§ The task
Give an exact copy of the lines from the beginning of the listing below to the "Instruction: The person" line, inclusive.

§ Supplied data
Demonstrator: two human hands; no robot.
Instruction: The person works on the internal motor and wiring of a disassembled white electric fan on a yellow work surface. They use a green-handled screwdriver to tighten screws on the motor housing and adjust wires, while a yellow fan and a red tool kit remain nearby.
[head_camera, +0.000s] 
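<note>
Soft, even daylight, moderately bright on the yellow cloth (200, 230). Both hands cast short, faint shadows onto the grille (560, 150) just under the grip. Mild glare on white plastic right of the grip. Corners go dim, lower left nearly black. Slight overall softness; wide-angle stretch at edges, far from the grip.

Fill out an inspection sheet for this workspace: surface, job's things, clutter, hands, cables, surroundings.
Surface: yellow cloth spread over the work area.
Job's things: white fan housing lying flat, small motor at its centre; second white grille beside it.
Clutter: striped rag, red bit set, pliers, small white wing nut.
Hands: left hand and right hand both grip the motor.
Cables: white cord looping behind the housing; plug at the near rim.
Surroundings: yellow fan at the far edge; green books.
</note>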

§ Exercise response
Demonstrator: two human hands; no robot.
Instruction: The person works on the internal motor and wiring of a disassembled white electric fan on a yellow work surface. They use a green-handled screwdriver to tighten screws on the motor housing and adjust wires, while a yellow fan and a red tool kit remain nearby.

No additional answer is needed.